Os números revelam a dimensão da crise: desde a chegada de Rui Costa, o São Paulo teve aproveitamento de apenas 52,3% no Campeonato Brasileiro, conquistou apenas um título (Supercopa do Brasil de 2024) e viu seu investimento em contratações superar os R$ 150 milhões sem retorno proporcional em resultados. Para as organizadas, especialmente a Independente, esses dados cristalizaram a percepção de que o problema não estava nos técnicos, mas na estrutura de comando do futebol.
A ausência de Rui Costa no encontro de segunda-feira não passou despercebida pelos torcedores presentes. Essa estratégia de "evitar constrangimentos", conforme apurado pela ESPN, demonstra como a pressão das organizadas se tornou um fator real nas decisões administrativas do clube. É uma inversão completa do cenário de cinco anos atrás, quando a diretoria simplesmente ignorava as manifestações das torcidas organizadas.
Roger Machado e a blindagem improvável
A defesa de Roger Machado pelas organizadas representa outro aspecto fascinante dessa nova dinâmica. O técnico gaúcho, que chegou ao São Paulo em agosto com a missão de estabilizar o time após a saída de Luis Zubeldía, encontrou nas organizadas um apoio que seus antecessores não tiveram. Essa proteção não é casual: Machado representa, na visão dos torcedores, o profissional que trabalha com as limitações impostas pela estrutura, não o responsável por criá-las.
Os dados sustentam parcialmente essa percepção: sob o comando de Roger Machado, o São Paulo teve aproveitamento de 61,8% em 11 jogos, superior à média dos técnicos anteriores no período pós-Rui Costa. No entanto, derrotas como a sofrida para o Vasco por 3 a 1, de virada, no último final de semana, alimentam as críticas internas e colocam o treinador numa posição delicada.
A estratégia das organizadas de criar essa blindagem em torno de Roger Machado evidencia uma sofisticação política que não existia anos atrás. Elas compreenderam que focar as críticas no executivo de futebol, figura menos visível publicamente, pode ser mais efetivo do que atacar o técnico, que inevitavelmente será substituído em caso de maus resultados.

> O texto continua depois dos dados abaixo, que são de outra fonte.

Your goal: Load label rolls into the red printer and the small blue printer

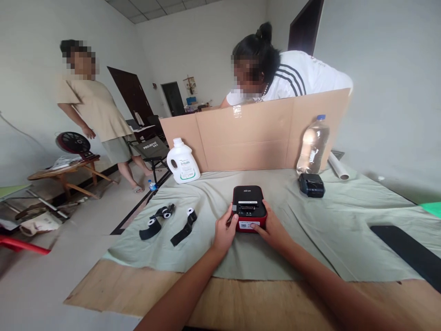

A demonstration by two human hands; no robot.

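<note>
A small black-and-red label printer (249,203) sits on the green cloth in front of me, with a slot in its top and a white sticker on its near side. My left hand (224,230) grips its left side, thumb at the near corner. On the right side, my right hand (274,226) holds it too, with the thumb on the sticker. To the left lie rolls with black strips: one partly unrolled strip (185,230), another roll (150,228), and a dark tangled piece (163,211) behind it.
A cardboard panel (241,138) stands along the back. Before it are a white jug (183,162), a clear bottle (313,145) and a black device (311,185). A dark flat object (409,250) lies right. One person (303,73) leans behind the cardboard; another (99,108) stands left.
</note>
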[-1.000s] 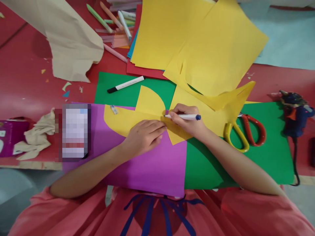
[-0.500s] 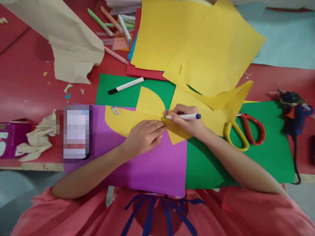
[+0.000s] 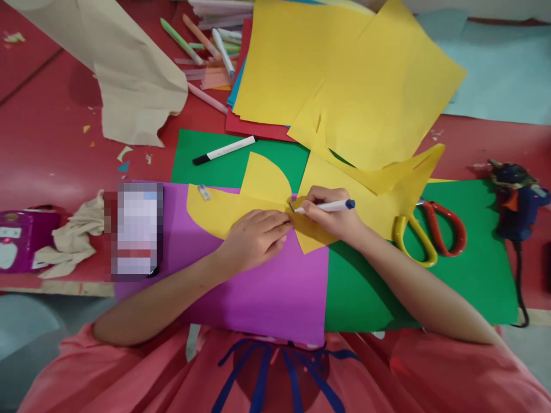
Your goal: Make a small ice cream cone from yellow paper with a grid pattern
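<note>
Yellow cutout (image 3: 215, 209) lies under flat left hand (image 3: 253, 238); right hand (image 3: 331, 218) grips marker (image 3: 327, 206).

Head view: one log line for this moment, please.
left hand: flat on yellow paper cut-out | right hand: holds white blue-capped marker, tip on cut-out | purple sheet beneath

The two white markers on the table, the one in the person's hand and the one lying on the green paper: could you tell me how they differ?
The marker in the right hand has a blue end and is gripped, tip on the yellow cut-out. The loose marker has a black end and lies untouched on the green sheet. The loose one looks longer, since fingers hide part of the held one. Both have slim white barrels.
</note>
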A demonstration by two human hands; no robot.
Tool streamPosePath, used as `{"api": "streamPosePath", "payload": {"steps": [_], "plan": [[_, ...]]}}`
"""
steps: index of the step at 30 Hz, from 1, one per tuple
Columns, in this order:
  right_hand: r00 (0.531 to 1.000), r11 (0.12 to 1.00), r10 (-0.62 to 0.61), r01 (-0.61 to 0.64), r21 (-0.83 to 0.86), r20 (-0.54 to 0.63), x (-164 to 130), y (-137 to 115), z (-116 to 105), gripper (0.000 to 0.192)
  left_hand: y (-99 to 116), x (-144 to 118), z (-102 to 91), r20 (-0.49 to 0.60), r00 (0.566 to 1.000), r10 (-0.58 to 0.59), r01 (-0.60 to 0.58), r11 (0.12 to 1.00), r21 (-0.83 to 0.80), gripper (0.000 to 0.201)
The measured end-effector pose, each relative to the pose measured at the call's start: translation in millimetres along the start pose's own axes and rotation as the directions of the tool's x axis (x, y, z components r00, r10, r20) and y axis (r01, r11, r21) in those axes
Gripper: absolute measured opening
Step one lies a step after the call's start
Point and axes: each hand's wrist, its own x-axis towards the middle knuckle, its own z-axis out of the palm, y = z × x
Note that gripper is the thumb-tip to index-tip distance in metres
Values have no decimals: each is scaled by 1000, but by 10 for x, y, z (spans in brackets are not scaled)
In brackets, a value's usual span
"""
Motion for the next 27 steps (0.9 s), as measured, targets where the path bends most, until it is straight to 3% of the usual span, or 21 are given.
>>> {"api": "streamPosePath", "payload": {"steps": [16,27], "plan": [[989,995,101,-103,6,108,-125,-20,-81,26,4,5,14,-4,1000,-7,7,1000,3,22],[980,995,90,-94,14,178,-303,-33,-152,27,3,0,24,-11,1000,0,-1,1000,-17,23]]}}
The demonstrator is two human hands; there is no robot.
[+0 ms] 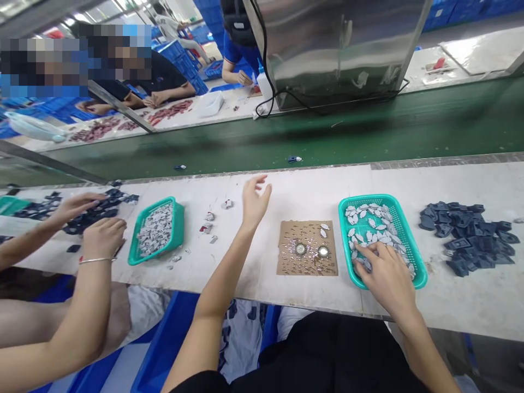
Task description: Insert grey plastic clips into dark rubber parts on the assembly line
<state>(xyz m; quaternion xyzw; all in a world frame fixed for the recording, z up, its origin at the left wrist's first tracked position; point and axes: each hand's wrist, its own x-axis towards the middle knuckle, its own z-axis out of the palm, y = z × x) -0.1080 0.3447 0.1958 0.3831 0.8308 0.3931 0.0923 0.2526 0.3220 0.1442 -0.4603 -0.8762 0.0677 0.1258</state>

O ultimato velado e suas consequências
A promessa dos organizados de "lotar o estádio" e apoiar o elenco, com prazo até a parada para a Copa do Mundo, configura um ultimato velado à diretoria são-paulina. Essa estratégia de estabelecer prazos e condições demonstra como as torcidas organizadas evoluíram de grupos de pressão espontânea para entidades com planejamento político estruturado.
Harry Massis, que assumiu a presidência após a renúncia de Julio Casares, encontra-se numa posição delicada. Segundo fontes próximas à diretoria, o dirigente pretende dar respaldo a Roger Machado, mas reconhece que uma derrota para o Juventude na Copa do Brasil, nesta quarta-feira (22), às 19h15, no Morumbi, pode inviabilizar essa sustentação política.
A sequência de jogos das próximas semanas será definitiva: além do Juventude pela Copa do Brasil, o São Paulo enfrenta o Mirassol no Campeonato Brasileiro e depois tem o clássico contra o Corinthians. Três confrontos que determinarão não apenas a permanência de Roger Machado, mas também a força real dessa nova configuração de poder entre organizadas e diretoria.
O São Paulo de 2024 vive, portanto, sob uma nova realidade política interna, onde as torcidas organizadas assumiram papel de protagonistas nas decisões administrativas. O próximo capítulo dessa história será escrito em campo, mas com a certeza de que os bastidores do futebol tricolor jamais voltarão a ser os mesmos dos tempos pré-2020.